De plus en plus d'agents de joueurs sont confrontés à la question de la faculté pour un agent étranger d'e

Agent de joueurs extra-communautaire et exercice d'une activité en France

De plus en plus d'agents de joueurs sont confrontés à la question de la faculté pour un agent étranger d'exercer son métier sur le territoire français.

Nous avons donc souhaité apporter sinon des réponses au moins des éclaircissements sur la législation française en la matière dont il faut reconnaître qu'elle ne brille pas par sa clarté.

1- Le principe : l'interdiction pour un ressortissant hors UE/EEE d'exercer en France l'activité d'agent

Ce principe est posé par l'article L 222-9 du Code du sport dispose que :

"L'exercice à titre occasionnel de l'activité d'agent sportif par un ressortissant d'un Etat membre de la Communauté européenne ou d'un Etat partie à l'accord sur l'Espace économique européen non établi sur le territoire national est subordonné au respect des conditions de moralité définies aux articles L. 222-7 et L. 222-8".

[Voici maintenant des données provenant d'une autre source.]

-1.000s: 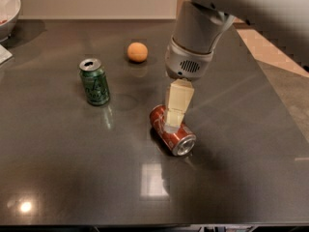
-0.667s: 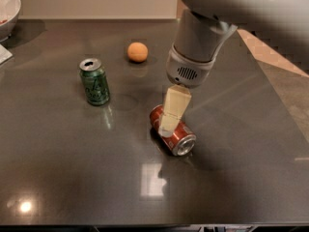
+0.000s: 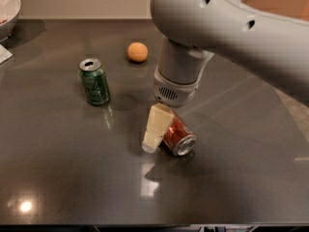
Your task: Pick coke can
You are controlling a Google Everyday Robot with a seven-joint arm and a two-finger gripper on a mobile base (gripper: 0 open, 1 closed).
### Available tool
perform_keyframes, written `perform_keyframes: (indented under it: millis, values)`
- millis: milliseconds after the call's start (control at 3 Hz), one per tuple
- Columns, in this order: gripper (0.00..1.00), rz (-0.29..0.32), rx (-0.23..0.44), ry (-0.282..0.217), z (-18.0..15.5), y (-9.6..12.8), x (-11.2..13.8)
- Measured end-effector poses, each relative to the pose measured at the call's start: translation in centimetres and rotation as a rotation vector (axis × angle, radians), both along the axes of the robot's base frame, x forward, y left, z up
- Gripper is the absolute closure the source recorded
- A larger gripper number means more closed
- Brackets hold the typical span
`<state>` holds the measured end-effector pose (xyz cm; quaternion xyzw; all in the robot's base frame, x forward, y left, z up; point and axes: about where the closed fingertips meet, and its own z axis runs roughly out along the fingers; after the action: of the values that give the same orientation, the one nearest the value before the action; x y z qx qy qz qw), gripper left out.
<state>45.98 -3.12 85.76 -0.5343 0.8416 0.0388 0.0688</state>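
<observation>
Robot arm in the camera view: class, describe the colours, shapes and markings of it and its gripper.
The arm is smooth, pale grey and rounded, with small dark holes in its shell. Its cylindrical wrist ends in a collar bearing a dark vent grille. The gripper, cream and blocky, is at the lying red aluminium coke can. No cables show.

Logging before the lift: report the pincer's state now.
Pincer: down at the coke can, which lies on its side on the table; open or closed cannot be told.
</observation>
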Motion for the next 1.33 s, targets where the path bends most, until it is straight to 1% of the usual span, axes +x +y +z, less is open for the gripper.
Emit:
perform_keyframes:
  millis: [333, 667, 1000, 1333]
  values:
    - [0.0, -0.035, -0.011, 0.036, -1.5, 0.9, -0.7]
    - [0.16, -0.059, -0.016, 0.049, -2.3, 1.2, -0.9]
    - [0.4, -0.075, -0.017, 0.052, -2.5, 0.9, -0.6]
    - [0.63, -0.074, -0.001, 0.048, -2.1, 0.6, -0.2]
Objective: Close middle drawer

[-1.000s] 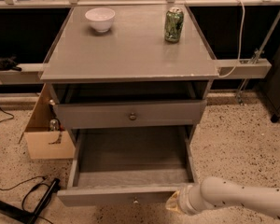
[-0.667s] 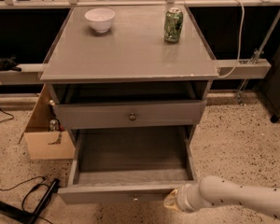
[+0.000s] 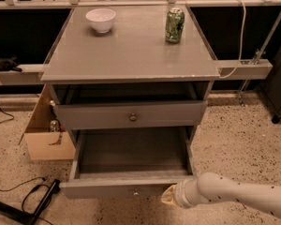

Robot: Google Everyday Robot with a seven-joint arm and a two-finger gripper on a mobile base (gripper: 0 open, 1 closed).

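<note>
Camera view: The cabinet [image 3: 131, 55] stands on a speckled floor [image 3: 234, 144]. A white bowl [image 3: 100, 19] sits at the rear left of its top, and a green can [image 3: 174, 25] stands upright at the rear right, well apart from the bowl. The upper drawer [image 3: 131, 116], which has the taller front, is slightly open.

Below it, the middle drawer [image 3: 131, 153] is pulled far out, and its tray is bare. Its low front panel carries a knob [image 3: 136, 191] at centre.

The gripper [image 3: 168, 197] is at the right end of this front panel, low, on a white arm [image 3: 234, 196] that enters from the right. Whether the gripper is open or closed cannot be told.

An open cardboard box [image 3: 42, 135] stands just beside the cabinet on the left.
</note>
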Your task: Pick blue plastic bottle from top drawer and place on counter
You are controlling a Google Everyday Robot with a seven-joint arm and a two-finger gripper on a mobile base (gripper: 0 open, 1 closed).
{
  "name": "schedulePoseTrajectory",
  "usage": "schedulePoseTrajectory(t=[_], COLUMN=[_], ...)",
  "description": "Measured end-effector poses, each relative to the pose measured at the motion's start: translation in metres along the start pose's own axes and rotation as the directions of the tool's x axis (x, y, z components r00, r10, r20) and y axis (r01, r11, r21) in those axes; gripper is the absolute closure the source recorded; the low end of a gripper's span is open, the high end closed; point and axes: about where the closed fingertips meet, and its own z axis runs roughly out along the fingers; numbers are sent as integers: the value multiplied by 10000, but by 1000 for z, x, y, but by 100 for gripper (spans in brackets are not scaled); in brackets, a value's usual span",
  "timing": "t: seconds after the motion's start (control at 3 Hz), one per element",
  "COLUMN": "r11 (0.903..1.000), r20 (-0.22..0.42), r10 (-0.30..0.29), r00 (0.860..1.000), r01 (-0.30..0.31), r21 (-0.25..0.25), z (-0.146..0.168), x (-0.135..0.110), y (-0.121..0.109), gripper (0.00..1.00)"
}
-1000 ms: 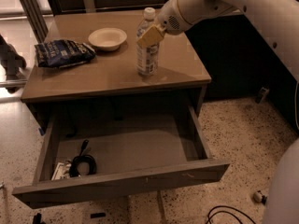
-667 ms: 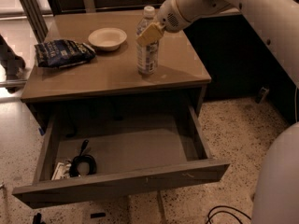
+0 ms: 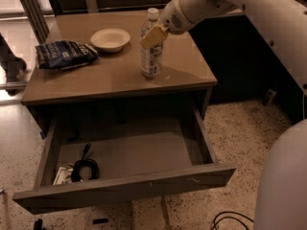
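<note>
The blue plastic bottle [image 3: 151, 56] stands upright on the counter [image 3: 115, 75], right of its middle, with its white cap on top. My gripper [image 3: 152, 34] is at the bottle's shoulder, just below the cap, reaching in from the upper right on the white arm. Its tan tip overlaps the bottle's upper part. The top drawer [image 3: 124, 188] is pulled wide open below the counter. It holds a black coiled cable [image 3: 85, 167] and a small packet in its front left corner.
A white bowl [image 3: 110, 39] sits at the back of the counter. A dark blue snack bag [image 3: 64, 55] lies at its left. The robot's white body [image 3: 283, 181] fills the lower right. Cables lie on the speckled floor [image 3: 240, 128].
The bottle stays upright in the same spot on the counter. My gripper has shifted very slightly upward along the bottle's top.
</note>
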Motion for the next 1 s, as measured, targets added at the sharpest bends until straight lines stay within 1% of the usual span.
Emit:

Si l’exercice occasionnel de l’activité par un agent membre de l'Union Européenne ou faisant partie de l’EEE est expressément encadré, deux hypothèses sont laissées en suspens : celle d’un exercice habituel de l’activité et celle de l’exercice de cette activité d’agent par un agent extra communautaire.

Est-ce à dire que dans ces deux hypothèses, si l’on s’en fie à une interprétation à a contrario du texte, l’agent serait dispensé de respecter les dispositions du code du sport ?

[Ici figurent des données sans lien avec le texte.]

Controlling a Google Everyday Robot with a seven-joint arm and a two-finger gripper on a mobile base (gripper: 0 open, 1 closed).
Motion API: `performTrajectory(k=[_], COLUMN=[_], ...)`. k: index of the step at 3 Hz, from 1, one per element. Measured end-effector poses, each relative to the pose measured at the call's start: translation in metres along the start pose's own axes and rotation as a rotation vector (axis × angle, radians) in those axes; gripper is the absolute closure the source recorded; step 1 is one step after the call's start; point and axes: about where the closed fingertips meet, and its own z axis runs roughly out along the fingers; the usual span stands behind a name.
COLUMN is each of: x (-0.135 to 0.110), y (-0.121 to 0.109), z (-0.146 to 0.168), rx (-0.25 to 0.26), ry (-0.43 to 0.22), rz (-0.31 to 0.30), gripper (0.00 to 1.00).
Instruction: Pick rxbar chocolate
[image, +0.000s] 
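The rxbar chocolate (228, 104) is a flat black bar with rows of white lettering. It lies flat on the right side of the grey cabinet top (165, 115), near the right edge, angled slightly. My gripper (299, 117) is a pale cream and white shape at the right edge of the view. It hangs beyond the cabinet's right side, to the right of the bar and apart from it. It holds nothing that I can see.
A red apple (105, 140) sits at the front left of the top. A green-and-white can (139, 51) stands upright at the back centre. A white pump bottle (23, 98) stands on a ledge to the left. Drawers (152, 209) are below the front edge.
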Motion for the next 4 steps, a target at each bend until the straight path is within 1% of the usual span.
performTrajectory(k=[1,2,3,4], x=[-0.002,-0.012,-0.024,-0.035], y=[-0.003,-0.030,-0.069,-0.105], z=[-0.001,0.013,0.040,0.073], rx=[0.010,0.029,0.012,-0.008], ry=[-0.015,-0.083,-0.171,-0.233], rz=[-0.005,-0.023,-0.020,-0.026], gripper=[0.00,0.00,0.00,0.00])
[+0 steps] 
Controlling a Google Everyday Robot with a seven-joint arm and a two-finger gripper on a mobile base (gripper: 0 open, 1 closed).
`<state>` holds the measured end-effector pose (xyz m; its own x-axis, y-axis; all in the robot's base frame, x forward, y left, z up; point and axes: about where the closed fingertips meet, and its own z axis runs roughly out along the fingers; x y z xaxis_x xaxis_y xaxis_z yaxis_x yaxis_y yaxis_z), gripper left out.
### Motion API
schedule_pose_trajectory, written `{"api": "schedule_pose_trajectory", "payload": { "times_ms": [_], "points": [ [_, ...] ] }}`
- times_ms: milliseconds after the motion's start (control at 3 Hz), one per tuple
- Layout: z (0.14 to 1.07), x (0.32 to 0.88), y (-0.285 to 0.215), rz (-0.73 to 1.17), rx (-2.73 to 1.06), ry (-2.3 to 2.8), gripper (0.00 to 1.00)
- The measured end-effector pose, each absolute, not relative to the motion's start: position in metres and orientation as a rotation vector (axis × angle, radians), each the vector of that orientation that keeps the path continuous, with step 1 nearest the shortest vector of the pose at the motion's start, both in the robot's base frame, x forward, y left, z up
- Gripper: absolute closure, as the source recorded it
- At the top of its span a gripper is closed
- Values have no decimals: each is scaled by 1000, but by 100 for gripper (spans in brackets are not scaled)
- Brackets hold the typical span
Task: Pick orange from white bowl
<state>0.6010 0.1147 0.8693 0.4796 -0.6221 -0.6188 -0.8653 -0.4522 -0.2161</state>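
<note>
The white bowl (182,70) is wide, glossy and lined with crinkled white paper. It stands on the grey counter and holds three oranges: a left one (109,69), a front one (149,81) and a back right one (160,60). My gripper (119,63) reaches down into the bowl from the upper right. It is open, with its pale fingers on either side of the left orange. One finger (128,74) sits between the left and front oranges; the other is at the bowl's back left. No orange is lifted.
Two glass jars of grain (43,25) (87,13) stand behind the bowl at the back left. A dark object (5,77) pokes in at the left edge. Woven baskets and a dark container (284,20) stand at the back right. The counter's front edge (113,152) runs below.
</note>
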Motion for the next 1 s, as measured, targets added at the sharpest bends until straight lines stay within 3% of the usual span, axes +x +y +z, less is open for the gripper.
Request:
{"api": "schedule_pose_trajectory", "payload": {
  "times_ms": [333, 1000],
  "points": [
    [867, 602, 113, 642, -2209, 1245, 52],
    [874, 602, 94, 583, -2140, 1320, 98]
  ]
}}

Manifestement pas. Et pour cause, une telle interprétation irait à l’encontre même de l’esprit du texte, et ne peut, dès lors, être envisagée sérieusement.

Faut-il alors considérer qu’en l’absence de disposition expresse en ce sens, l’activité d’agent sportif exercée par un agent extra communautaire serait de facto interdite ?
Cette interrogation n’est pas sans conséquence puisque la violation des dispositions en la matière entraine des sanctions pénales relativement lourdes.

Ainsi, l'article L222-11 dispose que :

"Est puni d'un an d'emprisonnement et de 15 000 euros d'amende le fait d'exercer l'activité définie à l'article L. 222-6:

1° Sans avoir obtenu la licence d'agent sportif ou en méconnaissance d'une décision de
non-renouvellement ou de retrait de cette licence ;

2° Ou en violation des dispositions des articles L. 222-7 à L. 222-9".

Fort heureusement, face à cette incertitude, le principe d'interprétation stricte des dispositions pénales s’opposerait vraisemblablement à sanctionner pénalement l’agent étranger intervenu dans une transaction entre un club et un joueur ou entre deux clubs même lorsqu'elle aurait un lien avec la France.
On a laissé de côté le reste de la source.